The downside of exceptions is also arguably its upside. Many people don't actively think about exceptions, and don't write code that handles it well. Arguably this is a symptom of people not really error handling, and also the difficulty in writing code that is exception-safe or tolerant.
Functional programming tends not to use exceptions in favor of error handling, where monads make error checking much less painful.
// just pretend all of the functions are now monads
auto val = mtx::Value(filename) >>= get_file >>= mtx::Maybe
>>= read_file(locale) >>= to_json >>= mtx::Maybe >> getValue(key);
return val();
Here, the functions are "piped" to each other, with the Maybe monad representing conditional execution on whether or not the result is null. The val()
returns an optional
containing the value, although a Fallible
monad works largely the same way for error codes instead of null;
auto val = mtx::Value(filename) >>= mtx::Trycatch >>= get_file >>= read_file(locale)

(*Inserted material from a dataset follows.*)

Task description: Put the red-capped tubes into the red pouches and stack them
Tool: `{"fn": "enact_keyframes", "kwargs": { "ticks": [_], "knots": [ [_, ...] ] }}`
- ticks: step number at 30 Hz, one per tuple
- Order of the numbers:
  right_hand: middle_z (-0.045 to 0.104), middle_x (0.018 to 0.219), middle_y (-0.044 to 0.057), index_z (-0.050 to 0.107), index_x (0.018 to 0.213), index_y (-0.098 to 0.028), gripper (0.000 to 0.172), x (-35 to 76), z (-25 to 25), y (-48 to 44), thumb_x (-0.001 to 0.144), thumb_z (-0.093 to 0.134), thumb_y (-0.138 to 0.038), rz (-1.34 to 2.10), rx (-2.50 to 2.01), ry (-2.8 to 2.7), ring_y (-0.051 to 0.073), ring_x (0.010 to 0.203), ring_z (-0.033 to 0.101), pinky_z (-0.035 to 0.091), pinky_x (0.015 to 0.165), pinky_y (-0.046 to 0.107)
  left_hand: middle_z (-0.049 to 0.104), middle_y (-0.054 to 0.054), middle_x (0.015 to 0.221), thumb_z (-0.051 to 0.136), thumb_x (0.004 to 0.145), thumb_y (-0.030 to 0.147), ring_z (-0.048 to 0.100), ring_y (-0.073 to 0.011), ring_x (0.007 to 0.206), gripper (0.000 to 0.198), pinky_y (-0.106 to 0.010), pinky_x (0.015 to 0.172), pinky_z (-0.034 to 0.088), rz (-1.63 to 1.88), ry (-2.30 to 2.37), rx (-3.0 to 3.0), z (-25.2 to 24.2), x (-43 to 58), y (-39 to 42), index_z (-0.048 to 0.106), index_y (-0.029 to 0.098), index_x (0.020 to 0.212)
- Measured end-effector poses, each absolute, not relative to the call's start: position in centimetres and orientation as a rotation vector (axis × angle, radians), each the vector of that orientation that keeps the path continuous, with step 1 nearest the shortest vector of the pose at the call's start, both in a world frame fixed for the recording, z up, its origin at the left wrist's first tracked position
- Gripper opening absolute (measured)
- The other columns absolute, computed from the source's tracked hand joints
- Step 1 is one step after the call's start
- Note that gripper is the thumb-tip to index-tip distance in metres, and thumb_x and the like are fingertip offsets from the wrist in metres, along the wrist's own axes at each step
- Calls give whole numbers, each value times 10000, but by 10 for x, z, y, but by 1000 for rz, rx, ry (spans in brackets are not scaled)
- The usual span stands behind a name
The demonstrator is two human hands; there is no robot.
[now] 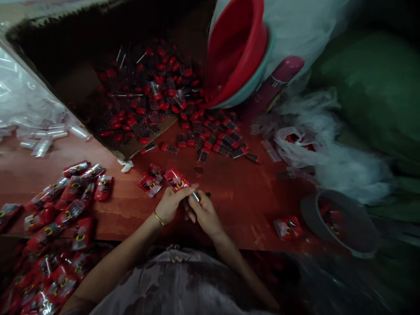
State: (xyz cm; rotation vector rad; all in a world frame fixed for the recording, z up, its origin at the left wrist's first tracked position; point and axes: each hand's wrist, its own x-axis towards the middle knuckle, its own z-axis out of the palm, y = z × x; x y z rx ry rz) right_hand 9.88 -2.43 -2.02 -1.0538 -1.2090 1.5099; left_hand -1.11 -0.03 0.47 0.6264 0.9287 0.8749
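My left hand [170,202], with a gold bangle at its wrist, meets my right hand [205,213] near the table's front edge. Between them a small shiny clear tube [196,196] pokes out. My right fingers are closed around it and my left thumb presses against it; its lower part is hidden. Just beyond my left knuckles is a red printed packet [175,178]; whether my left fingers touch it I cannot tell. Beside it lie flat red printed sleeves [150,184]. Farther back, several small dark-filled tubes with red caps [216,140] are scattered.
A tilted cardboard box [80,118] spills red-capped tubes onto the red table [229,183]. Wrapped red packets [72,192] pile up at left, clear tubes [42,140] behind them. At right are stacked basins [241,48], a spray can [274,85], plastic bags [348,166] and a grey tub [308,210].
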Motion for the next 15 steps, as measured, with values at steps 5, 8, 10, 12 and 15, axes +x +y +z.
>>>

>>= to_json >>= getValue(key);
return val()
This is the exception based monad approach using the Trycatch monad. Note that this doesn't really have an analogue in most functional programming languages, as it uses exceptions to propogate the error. val()
here also returns optional
, although a TrycatchHandled
monad exists that allows you to convert an exception into an error code.
For more usage, you can look at the unit tests in the tests
directory. The monads were built using the transforming monad specialization returned by TransformMonad
. The header file shows how TransformMonad
does its magic.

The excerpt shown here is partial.